Work order
Of all the lines below, return only those starting with the line holding "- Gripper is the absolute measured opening" and going on through the line holding "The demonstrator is", exactly as written.

===== Provided material =====

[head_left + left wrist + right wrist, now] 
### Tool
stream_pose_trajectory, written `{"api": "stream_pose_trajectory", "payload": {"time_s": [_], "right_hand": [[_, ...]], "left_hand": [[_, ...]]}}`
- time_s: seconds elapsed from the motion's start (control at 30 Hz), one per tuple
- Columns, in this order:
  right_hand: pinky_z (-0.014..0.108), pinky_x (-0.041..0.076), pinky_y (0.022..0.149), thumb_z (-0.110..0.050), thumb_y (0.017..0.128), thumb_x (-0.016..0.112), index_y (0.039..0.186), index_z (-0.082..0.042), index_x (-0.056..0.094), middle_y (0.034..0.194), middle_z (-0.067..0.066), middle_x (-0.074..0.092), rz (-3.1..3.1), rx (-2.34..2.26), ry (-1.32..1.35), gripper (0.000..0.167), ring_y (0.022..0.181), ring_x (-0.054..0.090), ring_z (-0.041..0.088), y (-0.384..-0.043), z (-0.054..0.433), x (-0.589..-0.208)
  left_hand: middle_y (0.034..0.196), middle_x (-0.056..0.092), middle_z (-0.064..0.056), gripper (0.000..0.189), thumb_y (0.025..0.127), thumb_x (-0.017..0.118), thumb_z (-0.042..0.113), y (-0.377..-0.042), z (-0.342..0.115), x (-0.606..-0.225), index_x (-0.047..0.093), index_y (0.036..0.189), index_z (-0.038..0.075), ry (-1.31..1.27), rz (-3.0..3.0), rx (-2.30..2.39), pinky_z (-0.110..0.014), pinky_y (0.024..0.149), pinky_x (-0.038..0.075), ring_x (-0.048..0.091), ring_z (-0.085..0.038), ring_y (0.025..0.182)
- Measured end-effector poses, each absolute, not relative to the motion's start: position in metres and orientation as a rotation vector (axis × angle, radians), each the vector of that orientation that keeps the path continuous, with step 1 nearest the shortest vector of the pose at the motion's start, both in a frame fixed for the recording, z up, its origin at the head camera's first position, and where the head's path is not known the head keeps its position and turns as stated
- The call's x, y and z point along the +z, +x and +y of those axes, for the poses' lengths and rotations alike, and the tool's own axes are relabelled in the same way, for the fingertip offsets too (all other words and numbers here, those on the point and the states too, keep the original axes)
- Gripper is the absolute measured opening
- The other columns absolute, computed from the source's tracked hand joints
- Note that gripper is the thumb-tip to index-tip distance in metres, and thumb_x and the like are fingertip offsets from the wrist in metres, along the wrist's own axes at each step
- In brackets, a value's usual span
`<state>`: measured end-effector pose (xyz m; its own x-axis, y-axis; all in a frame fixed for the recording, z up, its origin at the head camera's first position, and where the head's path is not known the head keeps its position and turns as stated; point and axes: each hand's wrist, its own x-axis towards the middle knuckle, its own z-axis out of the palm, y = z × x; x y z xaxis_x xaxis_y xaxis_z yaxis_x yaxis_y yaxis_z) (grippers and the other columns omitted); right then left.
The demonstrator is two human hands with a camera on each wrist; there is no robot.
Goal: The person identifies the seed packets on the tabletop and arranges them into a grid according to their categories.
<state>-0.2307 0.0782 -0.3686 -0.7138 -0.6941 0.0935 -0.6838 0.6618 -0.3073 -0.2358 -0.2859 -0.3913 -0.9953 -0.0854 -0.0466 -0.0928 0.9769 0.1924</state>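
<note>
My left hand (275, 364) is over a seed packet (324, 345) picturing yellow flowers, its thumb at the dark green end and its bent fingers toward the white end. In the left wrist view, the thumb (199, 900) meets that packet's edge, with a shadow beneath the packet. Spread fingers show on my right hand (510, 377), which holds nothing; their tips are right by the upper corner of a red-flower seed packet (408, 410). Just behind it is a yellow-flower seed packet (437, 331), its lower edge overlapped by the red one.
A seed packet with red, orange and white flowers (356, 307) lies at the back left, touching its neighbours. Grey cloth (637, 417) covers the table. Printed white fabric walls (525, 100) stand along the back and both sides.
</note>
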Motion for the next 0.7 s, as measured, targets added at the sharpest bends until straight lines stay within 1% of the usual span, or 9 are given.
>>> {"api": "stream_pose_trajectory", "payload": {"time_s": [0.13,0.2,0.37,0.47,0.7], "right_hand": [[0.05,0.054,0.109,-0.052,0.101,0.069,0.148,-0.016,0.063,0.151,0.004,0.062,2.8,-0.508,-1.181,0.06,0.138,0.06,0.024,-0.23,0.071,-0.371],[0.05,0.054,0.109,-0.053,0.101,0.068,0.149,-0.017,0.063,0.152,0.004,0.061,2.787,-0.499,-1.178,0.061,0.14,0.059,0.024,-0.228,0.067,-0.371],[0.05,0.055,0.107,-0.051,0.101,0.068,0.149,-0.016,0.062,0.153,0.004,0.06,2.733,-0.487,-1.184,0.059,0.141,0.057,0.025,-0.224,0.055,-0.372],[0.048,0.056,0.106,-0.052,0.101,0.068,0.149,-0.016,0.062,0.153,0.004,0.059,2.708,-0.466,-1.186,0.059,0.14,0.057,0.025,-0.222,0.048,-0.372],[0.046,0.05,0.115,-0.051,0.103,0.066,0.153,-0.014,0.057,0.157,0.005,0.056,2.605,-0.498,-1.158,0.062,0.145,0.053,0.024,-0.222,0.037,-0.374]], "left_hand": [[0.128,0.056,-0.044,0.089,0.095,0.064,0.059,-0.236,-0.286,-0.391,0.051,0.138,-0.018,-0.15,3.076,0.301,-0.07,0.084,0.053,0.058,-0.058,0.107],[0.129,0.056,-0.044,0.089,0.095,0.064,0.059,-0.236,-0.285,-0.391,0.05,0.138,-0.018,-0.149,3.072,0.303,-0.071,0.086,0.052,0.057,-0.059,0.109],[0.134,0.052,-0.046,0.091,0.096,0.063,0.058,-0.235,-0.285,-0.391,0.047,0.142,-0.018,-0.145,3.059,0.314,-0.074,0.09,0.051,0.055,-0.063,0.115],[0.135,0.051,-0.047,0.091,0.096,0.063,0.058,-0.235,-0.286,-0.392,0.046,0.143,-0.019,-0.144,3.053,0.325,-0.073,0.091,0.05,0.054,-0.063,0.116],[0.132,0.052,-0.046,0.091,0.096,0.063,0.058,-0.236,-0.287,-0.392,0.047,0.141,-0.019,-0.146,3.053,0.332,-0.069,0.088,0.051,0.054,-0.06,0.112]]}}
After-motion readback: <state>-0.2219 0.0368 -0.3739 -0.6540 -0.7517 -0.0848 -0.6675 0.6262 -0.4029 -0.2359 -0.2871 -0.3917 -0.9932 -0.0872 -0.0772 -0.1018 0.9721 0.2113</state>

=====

Answer area
- Gripper is the absolute measured opening
- The other columns absolute, computed from the source's tracked hand joints
- Note that gripper is the thumb-tip to index-tip distance in metres, and thumb_x and the like are fingertip offsets from the wrist in metres, along the wrist's own axes at each step
- In brackets, a value's usual span
`<state>`: measured end-effector pose (xyz m; its own x-axis, y-axis; all in a frame fixed for the recording, z up, its origin at the head camera's first position, and where the head's path is not known the head keeps its position and turns as stated; point and axes: each hand's wrist, its own x-axis towards the middle knuckle, its own z-axis out of the palm, y = z × x; x y z xaxis_x xaxis_y xaxis_z yaxis_x yaxis_y yaxis_z) (grippers and the other columns omitted); right then left.
The demonstrator is two human hands with a camera on each wrist; there is no robot.

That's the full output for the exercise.